HAROON AHMED: Yeah, I think the NHS went in its shell with the data stuff after care dot data stuff that went on, right, and that was not good for anybody but it doesn’t mean we don’t still need linked data, shared data. So if I go from one hospital to the other or my GP, shouldn’t get my treatment data from my hospital visit three weeks or two months after. I mean most of the time- I’ve got a mother who has a rare lung condition, she gets treated at three different hospitals and none of them know what’s going on. How’s that good enough, right? And it’s down to us not being able to effectively share data, people going into their privacy shells because they don’t want to touch a really complicated issue. It’s being addressed now, this is a good thing but it should have been addressed about 10 years ago, I think that’s where the frustration comes from. 

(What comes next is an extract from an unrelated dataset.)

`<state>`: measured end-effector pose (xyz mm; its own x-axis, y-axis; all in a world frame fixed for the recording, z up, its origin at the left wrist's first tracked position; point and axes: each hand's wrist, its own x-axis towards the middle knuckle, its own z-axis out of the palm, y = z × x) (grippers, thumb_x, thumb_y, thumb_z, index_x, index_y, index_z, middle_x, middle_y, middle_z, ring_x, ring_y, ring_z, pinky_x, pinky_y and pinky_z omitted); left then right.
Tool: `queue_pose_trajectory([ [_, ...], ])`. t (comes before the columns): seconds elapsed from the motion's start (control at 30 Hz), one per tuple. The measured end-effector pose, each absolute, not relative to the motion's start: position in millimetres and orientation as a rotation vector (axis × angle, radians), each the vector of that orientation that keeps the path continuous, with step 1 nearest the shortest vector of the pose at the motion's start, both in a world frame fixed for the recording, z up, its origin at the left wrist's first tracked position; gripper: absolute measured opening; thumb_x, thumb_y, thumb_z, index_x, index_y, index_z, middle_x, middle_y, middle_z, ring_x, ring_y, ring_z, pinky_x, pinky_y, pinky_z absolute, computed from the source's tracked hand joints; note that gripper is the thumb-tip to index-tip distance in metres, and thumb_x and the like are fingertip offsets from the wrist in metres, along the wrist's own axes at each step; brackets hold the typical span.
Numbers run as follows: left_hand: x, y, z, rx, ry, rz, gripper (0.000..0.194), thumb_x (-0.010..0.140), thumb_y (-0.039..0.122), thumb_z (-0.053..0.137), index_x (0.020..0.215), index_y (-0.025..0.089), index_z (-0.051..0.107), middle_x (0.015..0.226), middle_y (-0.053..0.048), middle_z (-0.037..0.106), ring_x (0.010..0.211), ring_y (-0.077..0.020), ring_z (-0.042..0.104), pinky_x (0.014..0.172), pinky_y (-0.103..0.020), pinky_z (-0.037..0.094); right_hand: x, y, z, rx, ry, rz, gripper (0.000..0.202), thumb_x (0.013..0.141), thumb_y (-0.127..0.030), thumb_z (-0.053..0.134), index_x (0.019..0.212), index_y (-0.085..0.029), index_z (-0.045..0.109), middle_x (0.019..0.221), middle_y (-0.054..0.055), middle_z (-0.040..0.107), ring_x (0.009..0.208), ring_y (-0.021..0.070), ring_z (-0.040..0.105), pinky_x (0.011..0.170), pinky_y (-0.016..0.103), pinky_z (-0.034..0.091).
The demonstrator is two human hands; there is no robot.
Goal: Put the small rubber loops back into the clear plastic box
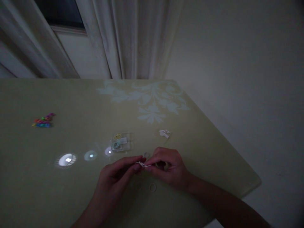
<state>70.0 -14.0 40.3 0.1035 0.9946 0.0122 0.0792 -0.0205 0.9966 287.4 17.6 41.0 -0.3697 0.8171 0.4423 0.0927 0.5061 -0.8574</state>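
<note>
Between my two hands a white rubber band (141,164), looped or twisted at its middle, is stretched just above the table. My left hand (116,177) pinches its left end between thumb and fingertips. From the other side, my right hand (167,164) pinches the right end with thumb and forefinger. Whether it is one band or two linked ones, I cannot tell in the dim light. A pale ring-shaped band (146,155) lies just behind my fingertips. Another pale band (152,187) rests on the table in front of my hands, beside a fainter ring (139,185).
A small clear compartment box (127,146) with yellow and teal bands stands behind my left hand. Farther right lies a clear bag with white pieces (163,133). A colourful pile (43,121) sits at the left of the table (78,104). Curtains hang behind.
</note>
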Motion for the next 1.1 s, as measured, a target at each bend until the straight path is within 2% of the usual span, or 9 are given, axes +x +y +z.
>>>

JIM STAMP: Yeah, that’s it. Thank you very much. 

HAROON AHMED: Thanks guys. 

JIM STAMP: Come and speak to us at the stand. 

[applause] 

FACILITATOR: Thank you to Jim and Haroon for I think really fascinating insight and I’m sure plenty of ideas which will take us into lunch. So you’re now released to go and network, chat to people, see the exhibitors as well and I’m just going to ask you to be back in here in little over an hour, so twenty to two please, back in the room, but thank you all and see you soon.